**WHAT THE EXERCISE ASKS:**
Search the data below for "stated"; list each line that holds it.

**EXERCISE DATA:**
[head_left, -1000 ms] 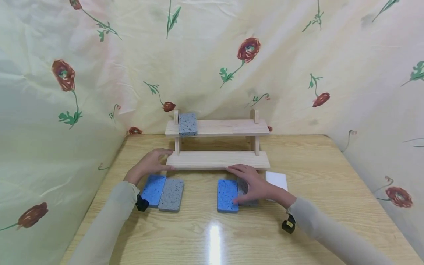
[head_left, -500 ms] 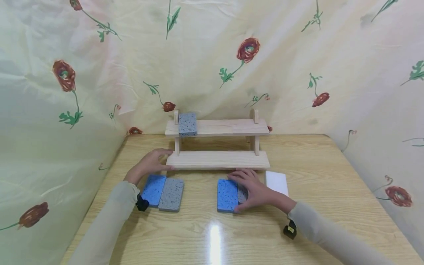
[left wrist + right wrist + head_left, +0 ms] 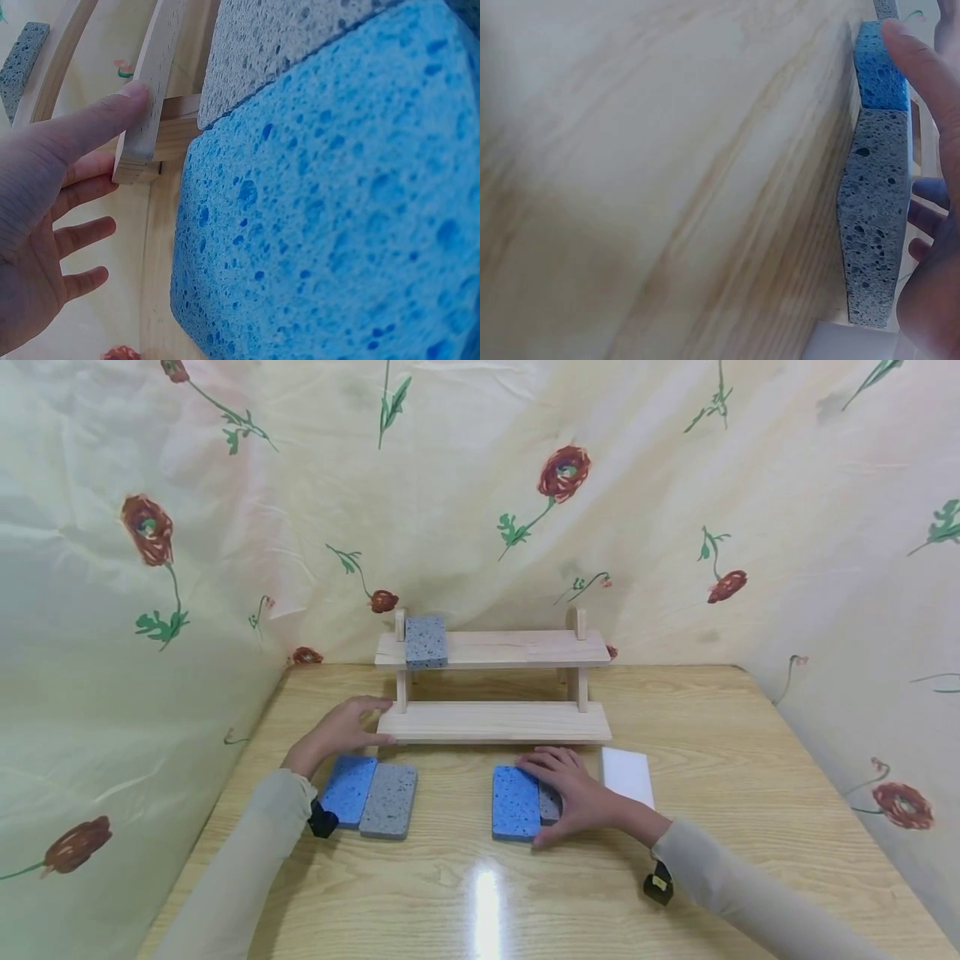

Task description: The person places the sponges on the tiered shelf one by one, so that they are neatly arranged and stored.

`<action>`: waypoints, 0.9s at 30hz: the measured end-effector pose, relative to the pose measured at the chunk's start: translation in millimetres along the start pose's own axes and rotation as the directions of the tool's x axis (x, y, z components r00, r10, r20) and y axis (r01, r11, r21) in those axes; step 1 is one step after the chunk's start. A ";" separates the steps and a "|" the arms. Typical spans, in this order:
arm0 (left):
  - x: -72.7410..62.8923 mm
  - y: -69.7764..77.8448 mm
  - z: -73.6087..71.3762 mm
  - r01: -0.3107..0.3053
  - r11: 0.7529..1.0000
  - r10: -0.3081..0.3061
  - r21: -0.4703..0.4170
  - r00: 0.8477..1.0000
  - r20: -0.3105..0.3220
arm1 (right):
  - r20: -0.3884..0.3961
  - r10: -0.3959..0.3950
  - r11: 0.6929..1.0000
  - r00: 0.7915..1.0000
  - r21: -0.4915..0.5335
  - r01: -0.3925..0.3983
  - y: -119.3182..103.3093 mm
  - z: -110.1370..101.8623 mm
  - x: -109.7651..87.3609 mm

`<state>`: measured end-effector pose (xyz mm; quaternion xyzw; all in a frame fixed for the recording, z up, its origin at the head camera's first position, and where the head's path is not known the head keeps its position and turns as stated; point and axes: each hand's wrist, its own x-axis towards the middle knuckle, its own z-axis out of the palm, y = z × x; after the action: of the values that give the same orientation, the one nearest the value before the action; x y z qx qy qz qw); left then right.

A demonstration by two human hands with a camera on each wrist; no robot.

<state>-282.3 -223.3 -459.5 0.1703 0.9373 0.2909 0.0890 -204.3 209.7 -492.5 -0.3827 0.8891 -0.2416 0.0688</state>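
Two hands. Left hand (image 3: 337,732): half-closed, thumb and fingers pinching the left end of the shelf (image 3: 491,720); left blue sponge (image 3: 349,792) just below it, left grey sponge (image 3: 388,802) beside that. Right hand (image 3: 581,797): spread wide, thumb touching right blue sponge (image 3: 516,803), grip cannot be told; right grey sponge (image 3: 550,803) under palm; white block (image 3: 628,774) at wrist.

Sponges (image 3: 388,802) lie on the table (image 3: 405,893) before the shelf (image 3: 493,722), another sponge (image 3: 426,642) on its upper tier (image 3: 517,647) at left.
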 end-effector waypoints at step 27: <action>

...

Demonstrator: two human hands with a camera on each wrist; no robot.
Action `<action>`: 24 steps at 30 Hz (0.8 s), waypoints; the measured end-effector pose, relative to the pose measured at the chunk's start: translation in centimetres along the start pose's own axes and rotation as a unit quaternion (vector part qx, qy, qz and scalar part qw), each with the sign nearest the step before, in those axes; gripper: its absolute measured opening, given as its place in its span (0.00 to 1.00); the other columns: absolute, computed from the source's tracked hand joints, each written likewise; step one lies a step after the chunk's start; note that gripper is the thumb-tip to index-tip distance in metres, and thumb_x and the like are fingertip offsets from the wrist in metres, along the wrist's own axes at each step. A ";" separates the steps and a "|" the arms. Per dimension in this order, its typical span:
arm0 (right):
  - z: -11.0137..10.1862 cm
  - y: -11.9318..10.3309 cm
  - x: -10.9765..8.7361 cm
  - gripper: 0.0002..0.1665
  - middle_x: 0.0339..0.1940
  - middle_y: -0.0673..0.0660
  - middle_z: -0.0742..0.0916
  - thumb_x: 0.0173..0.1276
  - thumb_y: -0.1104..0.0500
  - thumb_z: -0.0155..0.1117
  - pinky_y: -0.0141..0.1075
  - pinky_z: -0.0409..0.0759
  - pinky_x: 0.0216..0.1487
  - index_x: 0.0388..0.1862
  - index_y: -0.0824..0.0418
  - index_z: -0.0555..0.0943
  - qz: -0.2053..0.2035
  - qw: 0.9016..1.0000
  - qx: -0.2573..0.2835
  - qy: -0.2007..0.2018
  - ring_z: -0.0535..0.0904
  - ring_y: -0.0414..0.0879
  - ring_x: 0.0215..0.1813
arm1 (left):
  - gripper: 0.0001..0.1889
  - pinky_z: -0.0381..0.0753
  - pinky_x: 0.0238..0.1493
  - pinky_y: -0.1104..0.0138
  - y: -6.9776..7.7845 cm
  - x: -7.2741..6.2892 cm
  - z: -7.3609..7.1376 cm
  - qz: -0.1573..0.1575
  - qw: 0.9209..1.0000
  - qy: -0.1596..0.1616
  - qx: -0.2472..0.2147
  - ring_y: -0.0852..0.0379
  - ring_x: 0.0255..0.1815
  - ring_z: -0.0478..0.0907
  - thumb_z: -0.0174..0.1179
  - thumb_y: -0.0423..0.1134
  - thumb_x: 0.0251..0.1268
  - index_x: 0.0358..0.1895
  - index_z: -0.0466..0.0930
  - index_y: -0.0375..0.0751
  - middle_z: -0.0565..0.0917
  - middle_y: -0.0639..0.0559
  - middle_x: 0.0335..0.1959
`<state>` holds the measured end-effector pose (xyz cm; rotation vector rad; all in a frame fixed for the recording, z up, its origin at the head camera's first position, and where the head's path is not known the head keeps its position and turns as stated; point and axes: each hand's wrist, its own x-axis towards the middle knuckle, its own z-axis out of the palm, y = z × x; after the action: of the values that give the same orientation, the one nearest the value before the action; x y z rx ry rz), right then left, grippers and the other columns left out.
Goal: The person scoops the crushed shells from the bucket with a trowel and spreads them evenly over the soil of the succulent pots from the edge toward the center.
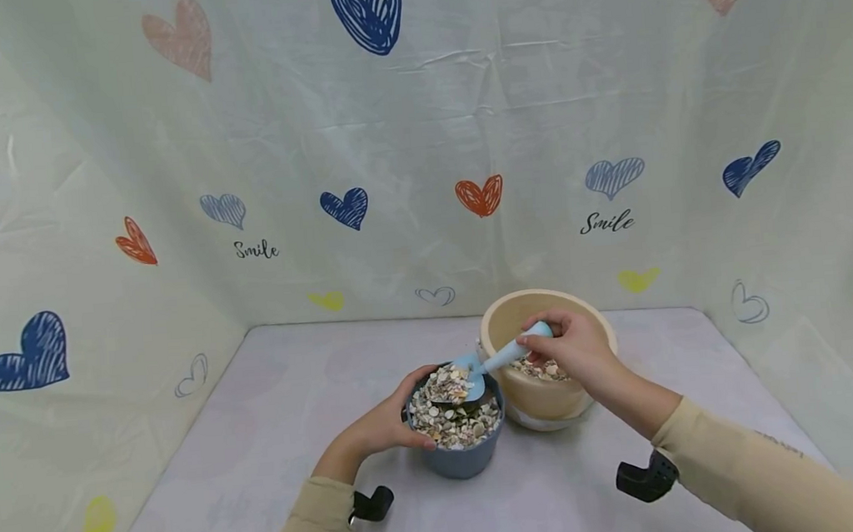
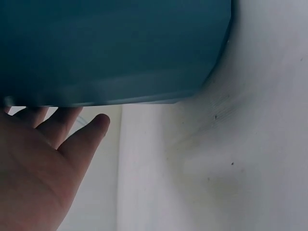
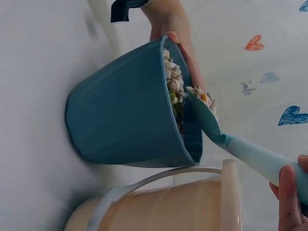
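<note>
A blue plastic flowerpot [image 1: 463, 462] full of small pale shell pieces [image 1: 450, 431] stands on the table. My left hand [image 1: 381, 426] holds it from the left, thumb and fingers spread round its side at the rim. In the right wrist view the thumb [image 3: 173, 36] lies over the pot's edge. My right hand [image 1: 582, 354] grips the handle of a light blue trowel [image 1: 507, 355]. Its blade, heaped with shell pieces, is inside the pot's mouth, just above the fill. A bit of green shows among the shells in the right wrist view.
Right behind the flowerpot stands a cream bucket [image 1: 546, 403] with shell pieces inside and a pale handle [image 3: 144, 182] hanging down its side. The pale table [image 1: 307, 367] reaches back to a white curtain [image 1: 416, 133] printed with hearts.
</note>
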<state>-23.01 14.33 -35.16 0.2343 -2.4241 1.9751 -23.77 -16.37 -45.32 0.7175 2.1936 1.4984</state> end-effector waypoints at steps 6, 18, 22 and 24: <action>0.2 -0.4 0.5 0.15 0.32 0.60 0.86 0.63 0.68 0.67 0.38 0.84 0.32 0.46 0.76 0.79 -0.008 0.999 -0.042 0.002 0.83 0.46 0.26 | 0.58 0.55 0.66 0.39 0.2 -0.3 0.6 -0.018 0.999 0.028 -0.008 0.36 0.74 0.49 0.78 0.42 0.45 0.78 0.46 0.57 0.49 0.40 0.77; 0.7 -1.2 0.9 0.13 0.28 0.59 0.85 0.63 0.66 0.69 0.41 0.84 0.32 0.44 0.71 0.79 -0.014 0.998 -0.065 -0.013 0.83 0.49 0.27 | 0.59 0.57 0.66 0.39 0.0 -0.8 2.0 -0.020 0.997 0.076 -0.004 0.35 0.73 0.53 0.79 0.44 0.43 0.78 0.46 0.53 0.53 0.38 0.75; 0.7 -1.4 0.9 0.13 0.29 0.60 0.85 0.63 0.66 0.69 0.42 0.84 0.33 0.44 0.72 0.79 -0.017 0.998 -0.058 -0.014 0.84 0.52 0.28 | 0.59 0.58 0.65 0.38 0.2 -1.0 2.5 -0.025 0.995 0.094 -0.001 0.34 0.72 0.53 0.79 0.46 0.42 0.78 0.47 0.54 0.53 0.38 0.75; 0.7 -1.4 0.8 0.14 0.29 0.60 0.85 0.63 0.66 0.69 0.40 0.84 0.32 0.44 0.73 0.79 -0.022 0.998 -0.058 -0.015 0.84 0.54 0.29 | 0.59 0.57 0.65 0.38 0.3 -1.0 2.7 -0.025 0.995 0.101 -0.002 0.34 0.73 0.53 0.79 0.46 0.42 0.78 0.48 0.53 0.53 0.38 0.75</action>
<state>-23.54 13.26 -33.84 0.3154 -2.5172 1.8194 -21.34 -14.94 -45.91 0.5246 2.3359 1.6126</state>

**EXERCISE SOLUTION:**
`<state>`: measured end-effector pose (xyz mm; quaternion xyzw; all in a frame fixed for the recording, z up, its origin at the head camera's first position, and where the head's path is not known the head keeps its position and turns as stated; point and axes: each hand's wrist, its own x-axis towards the middle knuckle, its own z-axis out of the palm, y = z × x; after the action: of the values that give the same orientation, the one nearest the value before the action; x y z qx qy qz qw); left then right.
`<state>` holds the measured end-effector pose (xyz cm; rotation vector rad; all in a frame fixed for the recording, z up, its origin at the head camera's first position, and where the head's path is not known the head keeps its position and turns as stated; point and axes: each hand's wrist, its own x-axis towards the middle knuckle, its own z-axis out of the palm, y = z × x; after the action: of the values that give the same orientation, the one nearest the value before the action; x y z rx ry rz), right then left, grippers and the other columns left out.

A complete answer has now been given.